Beginning with the line that holds "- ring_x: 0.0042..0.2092" in the data below, give again every line through the one that holds "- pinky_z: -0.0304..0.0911", exactly as written.

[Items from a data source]
* * *

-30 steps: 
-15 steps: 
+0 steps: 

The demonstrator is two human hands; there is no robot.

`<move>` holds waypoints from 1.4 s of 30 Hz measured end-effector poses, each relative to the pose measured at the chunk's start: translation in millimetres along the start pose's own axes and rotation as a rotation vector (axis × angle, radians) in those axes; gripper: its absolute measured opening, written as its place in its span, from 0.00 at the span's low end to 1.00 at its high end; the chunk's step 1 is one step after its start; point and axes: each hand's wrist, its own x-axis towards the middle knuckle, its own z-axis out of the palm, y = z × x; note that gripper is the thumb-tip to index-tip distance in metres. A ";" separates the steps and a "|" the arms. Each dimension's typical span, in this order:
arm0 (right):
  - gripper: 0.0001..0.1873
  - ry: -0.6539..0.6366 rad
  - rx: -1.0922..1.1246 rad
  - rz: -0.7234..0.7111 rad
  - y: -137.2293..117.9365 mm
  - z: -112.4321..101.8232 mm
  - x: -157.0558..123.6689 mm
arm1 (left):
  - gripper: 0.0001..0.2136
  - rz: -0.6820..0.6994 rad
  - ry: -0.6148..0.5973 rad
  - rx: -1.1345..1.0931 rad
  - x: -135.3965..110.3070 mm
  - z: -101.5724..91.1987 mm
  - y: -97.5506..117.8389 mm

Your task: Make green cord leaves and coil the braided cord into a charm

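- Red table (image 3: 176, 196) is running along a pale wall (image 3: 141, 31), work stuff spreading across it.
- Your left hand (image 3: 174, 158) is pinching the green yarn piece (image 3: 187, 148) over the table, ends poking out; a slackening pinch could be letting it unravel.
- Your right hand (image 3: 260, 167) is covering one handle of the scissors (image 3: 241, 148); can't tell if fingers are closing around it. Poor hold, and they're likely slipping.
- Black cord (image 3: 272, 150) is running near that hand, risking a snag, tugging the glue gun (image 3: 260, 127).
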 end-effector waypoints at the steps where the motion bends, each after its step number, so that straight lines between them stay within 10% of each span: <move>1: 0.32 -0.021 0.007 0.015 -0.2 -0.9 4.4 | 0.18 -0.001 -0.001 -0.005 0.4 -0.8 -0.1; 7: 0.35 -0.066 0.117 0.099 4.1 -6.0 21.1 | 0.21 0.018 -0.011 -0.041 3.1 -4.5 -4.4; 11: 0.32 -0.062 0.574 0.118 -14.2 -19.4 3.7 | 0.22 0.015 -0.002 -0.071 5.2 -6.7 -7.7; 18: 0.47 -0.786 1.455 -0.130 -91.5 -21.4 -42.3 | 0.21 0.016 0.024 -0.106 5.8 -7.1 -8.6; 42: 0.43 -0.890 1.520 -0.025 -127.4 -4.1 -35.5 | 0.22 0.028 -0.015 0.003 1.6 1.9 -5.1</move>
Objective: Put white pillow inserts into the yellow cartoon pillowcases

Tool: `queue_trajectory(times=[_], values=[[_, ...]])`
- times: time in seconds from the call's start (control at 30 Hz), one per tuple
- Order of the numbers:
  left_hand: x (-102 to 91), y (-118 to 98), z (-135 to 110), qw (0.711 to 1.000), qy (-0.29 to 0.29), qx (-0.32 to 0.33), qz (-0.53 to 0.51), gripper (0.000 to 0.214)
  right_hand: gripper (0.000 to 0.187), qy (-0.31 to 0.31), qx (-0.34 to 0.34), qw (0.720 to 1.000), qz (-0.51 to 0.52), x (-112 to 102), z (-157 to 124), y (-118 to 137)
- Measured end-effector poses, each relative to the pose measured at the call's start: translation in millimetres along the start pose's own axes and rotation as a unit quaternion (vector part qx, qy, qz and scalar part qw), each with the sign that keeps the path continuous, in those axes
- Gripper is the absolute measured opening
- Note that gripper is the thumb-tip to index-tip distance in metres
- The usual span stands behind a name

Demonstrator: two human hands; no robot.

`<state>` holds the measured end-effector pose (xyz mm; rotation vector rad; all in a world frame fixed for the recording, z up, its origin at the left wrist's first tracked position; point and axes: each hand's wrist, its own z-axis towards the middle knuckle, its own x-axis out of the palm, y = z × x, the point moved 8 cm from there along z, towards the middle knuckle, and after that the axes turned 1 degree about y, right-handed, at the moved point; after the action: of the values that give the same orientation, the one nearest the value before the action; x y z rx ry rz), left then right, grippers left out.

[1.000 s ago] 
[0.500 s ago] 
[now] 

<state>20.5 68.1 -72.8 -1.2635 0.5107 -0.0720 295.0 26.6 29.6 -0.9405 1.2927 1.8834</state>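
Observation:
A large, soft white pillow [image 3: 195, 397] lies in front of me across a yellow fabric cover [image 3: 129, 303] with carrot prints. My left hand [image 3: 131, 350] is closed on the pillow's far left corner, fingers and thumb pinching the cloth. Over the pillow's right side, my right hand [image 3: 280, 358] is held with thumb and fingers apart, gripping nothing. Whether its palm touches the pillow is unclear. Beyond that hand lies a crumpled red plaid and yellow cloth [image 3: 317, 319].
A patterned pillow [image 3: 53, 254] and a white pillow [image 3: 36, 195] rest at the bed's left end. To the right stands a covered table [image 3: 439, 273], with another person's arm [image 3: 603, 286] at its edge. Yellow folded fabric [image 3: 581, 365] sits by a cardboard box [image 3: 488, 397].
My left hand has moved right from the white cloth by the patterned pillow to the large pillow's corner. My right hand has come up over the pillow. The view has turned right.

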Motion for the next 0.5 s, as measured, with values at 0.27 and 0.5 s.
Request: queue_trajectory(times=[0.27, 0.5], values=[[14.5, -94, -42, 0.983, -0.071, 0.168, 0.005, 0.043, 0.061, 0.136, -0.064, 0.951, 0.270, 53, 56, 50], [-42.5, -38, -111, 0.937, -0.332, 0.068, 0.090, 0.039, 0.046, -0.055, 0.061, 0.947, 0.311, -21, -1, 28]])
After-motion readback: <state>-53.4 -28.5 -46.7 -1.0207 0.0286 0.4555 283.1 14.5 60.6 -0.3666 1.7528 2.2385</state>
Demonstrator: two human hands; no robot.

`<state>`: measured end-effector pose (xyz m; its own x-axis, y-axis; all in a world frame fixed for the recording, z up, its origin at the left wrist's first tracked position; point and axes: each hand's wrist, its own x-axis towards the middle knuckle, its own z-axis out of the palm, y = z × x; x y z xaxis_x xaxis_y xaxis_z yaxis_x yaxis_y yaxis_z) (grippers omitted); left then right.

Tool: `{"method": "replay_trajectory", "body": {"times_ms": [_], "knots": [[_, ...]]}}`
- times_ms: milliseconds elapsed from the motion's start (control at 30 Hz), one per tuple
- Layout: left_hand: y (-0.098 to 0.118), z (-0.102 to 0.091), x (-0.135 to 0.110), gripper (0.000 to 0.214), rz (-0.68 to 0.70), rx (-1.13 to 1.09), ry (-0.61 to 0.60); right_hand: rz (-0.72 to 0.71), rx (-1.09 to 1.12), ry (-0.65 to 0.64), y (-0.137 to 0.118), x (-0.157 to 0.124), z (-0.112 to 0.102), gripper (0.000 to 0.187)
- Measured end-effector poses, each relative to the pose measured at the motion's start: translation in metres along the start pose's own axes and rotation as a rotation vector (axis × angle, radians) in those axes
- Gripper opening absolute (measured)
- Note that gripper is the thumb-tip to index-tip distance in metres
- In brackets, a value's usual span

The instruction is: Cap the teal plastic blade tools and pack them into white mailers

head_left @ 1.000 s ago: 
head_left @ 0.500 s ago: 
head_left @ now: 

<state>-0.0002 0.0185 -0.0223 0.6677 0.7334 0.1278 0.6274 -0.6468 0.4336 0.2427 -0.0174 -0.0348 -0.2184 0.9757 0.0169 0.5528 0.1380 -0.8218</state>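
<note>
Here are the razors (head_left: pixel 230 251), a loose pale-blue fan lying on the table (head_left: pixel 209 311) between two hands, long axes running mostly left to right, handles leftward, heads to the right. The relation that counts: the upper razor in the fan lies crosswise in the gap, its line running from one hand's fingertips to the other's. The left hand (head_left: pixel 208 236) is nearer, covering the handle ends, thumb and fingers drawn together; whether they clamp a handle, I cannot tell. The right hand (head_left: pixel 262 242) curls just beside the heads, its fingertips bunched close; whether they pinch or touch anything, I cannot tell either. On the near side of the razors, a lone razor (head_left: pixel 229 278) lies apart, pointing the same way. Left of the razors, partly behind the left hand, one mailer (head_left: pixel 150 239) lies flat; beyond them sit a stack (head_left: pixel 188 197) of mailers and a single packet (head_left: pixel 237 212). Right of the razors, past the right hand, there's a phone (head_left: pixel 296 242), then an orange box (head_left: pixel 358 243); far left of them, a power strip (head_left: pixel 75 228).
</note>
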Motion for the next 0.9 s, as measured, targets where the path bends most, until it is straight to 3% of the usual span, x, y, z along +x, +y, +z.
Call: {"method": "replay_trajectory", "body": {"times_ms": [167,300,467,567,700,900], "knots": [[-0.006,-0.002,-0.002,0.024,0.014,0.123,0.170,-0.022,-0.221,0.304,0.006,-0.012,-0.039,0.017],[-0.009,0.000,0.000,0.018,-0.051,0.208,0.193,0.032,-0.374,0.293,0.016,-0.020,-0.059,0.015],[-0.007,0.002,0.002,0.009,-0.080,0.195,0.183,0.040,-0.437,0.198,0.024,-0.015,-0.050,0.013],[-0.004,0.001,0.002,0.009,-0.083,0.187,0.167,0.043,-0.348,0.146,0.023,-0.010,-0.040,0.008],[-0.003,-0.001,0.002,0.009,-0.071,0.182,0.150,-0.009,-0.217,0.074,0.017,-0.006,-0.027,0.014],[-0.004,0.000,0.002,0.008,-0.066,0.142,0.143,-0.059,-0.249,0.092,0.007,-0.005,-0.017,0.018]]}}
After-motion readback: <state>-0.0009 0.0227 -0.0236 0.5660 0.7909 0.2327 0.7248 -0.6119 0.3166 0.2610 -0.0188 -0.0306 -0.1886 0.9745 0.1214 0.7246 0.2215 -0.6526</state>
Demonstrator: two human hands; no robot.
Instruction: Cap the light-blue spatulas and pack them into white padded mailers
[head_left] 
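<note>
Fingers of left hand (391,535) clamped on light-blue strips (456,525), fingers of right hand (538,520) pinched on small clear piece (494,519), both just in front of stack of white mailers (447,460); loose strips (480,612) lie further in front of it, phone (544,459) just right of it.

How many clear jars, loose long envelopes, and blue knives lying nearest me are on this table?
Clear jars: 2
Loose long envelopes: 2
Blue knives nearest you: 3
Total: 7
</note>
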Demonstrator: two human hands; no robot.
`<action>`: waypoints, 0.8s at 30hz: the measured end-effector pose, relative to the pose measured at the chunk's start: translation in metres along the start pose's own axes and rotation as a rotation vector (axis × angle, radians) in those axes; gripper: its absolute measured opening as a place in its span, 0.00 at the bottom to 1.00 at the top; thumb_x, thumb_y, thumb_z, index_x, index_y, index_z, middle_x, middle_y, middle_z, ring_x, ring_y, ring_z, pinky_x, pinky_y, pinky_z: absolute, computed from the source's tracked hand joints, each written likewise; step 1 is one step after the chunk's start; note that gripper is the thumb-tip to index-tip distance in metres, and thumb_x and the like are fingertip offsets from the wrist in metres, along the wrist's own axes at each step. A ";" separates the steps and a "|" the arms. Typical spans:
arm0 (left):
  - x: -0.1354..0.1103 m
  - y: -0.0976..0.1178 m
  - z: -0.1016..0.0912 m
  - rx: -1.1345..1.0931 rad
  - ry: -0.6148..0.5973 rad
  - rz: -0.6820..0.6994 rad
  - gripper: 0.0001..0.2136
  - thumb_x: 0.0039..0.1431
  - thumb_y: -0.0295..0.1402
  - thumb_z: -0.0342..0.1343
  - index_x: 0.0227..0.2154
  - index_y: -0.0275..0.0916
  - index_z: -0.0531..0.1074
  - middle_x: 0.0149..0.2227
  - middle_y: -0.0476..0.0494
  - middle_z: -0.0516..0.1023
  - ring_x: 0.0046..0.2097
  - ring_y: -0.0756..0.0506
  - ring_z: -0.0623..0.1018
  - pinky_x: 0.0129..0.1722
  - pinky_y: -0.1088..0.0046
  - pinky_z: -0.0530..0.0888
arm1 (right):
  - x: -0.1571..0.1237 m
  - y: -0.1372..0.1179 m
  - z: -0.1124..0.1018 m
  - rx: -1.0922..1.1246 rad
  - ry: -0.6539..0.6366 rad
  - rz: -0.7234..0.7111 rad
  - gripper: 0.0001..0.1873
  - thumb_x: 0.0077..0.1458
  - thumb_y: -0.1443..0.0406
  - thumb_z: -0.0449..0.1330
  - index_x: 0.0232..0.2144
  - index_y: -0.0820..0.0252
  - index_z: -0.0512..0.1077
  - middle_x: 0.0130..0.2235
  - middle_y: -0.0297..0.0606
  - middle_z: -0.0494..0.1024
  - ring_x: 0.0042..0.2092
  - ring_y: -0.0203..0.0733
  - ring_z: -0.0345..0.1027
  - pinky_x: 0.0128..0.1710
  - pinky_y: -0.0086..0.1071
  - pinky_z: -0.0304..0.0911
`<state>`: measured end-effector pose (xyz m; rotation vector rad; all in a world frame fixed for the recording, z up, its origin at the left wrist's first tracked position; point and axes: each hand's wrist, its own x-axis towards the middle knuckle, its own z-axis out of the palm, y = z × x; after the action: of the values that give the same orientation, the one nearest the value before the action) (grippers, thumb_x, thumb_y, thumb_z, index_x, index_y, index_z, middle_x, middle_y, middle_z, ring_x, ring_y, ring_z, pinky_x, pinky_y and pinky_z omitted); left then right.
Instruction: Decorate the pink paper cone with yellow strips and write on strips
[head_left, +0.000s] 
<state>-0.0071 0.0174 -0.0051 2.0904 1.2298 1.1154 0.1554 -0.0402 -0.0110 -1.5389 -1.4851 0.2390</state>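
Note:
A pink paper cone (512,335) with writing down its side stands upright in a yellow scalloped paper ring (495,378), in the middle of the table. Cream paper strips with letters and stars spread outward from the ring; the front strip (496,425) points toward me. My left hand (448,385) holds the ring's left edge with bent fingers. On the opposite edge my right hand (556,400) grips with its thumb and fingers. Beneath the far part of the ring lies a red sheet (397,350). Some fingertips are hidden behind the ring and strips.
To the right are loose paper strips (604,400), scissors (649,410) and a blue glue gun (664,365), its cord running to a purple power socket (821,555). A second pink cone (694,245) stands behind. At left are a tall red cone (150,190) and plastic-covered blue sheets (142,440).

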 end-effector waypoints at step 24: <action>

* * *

• [Reply]:
  - ring_x: 0.0042..0.2092
  - ring_y: -0.0203..0.0733
  - ring_z: -0.0345..0.1027
  - pinky_x: 0.0128..0.1710
  - pinky_y: -0.0086..0.1071
  - pinky_z: -0.0304..0.0911

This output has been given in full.